- [Instructions to follow] Counting task for the data below: how many lines hold the word "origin"? Answer with the number only.

- [Dataset content]
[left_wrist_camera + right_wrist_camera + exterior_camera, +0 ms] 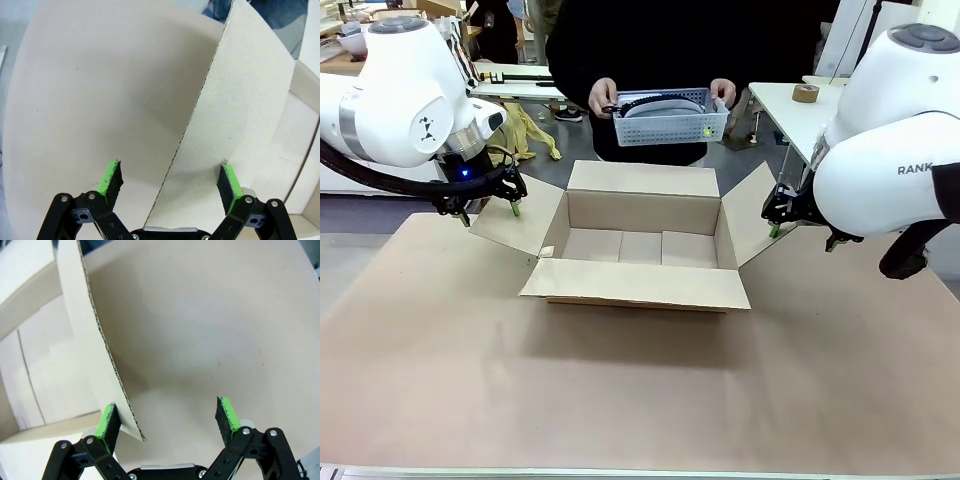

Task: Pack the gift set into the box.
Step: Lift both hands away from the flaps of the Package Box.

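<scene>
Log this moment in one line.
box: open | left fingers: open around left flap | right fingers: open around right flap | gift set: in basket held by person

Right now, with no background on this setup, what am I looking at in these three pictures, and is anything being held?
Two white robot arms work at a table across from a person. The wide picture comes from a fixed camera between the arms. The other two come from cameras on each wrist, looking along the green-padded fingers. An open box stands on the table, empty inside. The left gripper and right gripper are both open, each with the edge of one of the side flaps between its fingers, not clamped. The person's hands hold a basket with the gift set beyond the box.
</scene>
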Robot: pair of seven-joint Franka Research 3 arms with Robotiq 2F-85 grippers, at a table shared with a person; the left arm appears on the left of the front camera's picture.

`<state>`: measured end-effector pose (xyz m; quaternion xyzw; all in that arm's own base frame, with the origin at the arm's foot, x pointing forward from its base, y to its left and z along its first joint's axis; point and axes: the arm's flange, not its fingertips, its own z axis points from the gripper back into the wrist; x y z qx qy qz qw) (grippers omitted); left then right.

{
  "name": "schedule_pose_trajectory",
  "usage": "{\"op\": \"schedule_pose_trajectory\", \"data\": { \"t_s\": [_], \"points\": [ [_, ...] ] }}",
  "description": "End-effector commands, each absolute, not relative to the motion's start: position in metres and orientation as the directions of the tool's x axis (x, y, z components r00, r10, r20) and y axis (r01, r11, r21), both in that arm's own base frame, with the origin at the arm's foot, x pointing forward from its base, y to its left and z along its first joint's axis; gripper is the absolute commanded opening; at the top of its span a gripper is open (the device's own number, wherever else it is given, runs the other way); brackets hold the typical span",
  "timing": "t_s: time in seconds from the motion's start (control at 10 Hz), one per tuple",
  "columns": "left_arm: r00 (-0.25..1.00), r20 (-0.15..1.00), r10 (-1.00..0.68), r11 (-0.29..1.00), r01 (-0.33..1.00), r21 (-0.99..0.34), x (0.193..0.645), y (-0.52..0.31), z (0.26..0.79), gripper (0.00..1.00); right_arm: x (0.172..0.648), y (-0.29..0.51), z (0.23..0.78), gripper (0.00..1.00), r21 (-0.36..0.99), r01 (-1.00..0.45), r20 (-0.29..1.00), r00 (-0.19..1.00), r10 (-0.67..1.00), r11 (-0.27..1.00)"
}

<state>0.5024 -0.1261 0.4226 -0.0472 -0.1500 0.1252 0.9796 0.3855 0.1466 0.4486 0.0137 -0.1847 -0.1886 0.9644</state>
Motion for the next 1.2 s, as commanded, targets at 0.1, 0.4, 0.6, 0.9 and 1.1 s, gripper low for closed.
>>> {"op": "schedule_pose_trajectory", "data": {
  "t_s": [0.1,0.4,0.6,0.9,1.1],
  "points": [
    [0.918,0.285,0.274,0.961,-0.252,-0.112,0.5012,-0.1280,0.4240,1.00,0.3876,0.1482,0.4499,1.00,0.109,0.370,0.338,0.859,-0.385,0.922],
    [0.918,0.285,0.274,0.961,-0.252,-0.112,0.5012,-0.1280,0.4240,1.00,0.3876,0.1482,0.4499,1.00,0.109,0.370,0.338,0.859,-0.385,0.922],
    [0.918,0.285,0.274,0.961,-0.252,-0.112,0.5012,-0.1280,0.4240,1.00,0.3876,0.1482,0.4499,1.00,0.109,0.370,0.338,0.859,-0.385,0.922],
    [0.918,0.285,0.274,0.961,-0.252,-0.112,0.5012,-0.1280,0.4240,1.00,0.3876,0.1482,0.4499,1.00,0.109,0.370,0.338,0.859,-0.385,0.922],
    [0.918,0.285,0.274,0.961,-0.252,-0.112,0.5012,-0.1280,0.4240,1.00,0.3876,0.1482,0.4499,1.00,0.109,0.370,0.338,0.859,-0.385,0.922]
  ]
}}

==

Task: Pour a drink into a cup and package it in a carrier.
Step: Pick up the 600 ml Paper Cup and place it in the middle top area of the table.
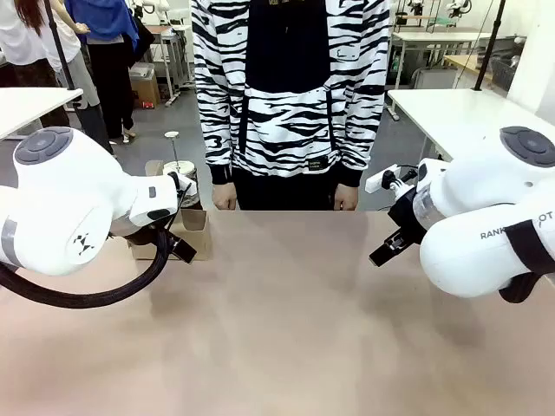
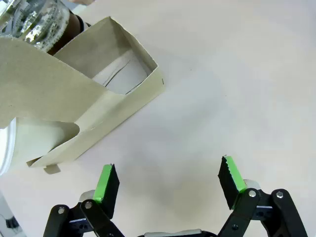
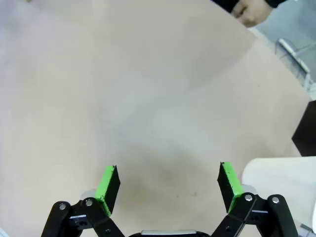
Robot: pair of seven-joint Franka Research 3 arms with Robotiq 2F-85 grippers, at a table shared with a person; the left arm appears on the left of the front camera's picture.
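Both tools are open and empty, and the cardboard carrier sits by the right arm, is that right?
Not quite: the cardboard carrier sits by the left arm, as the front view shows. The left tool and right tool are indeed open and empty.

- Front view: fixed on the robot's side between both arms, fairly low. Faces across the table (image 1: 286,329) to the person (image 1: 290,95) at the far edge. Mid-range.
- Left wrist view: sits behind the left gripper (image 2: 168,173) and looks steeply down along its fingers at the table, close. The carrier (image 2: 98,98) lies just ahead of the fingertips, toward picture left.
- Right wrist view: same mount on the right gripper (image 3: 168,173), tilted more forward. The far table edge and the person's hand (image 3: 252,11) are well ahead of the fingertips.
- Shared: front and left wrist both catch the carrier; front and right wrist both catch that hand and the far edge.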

- [Reply] 2